[What to work on]
From the first line to the last, copy the material word for word; pictures stay out.

-- Supplied data follows --

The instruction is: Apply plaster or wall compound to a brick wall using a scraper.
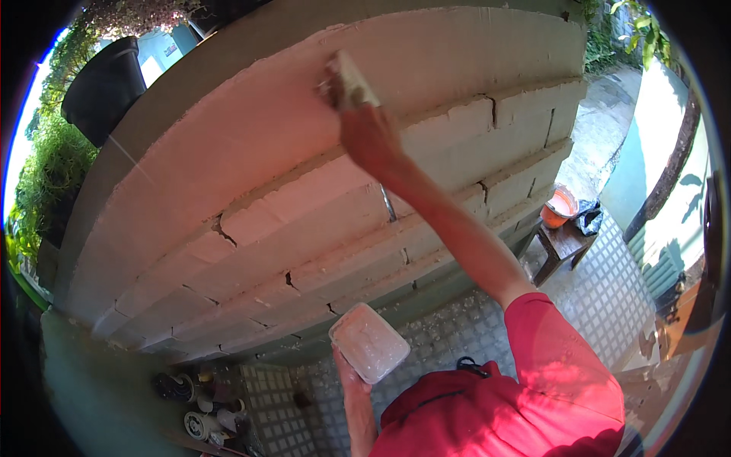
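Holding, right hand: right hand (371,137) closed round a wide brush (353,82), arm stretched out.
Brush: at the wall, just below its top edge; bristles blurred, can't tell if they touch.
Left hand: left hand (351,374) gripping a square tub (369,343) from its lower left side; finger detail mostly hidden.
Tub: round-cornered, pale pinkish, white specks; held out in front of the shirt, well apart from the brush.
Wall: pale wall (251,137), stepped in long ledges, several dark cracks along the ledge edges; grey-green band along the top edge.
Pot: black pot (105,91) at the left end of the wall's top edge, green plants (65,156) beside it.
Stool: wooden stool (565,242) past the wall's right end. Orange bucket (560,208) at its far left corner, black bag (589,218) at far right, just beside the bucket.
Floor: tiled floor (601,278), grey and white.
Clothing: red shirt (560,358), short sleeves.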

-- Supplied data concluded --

[Output]
The instruction is: Apply plaster or wall compound to a brick wall using a scraper.
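Holding, right hand: right hand (371,137) closed round a wide brush (353,82), arm stretched out.
Brush: at the wall, just below its top edge; bristles blurred, can't tell if they touch.
Left hand: left hand (351,374) gripping a square tub (369,343) from its lower left side; finger detail mostly hidden.
Tub: round-cornered, pale pinkish, white specks; held out in front of the shirt, well apart from the brush.
Wall: pale wall (251,137), stepped in long ledges, several dark cracks along the ledge edges; grey-green band along the top edge.
Pot: black pot (105,91) at the left end of the wall's top edge, green plants (65,156) beside it.
Stool: wooden stool (565,242) past the wall's right end. Orange bucket (560,208) at its far left corner, black bag (589,218) at far right, just beside the bucket.
Floor: tiled floor (601,278), grey and white.
Clothing: red shirt (560,358), short sleeves.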

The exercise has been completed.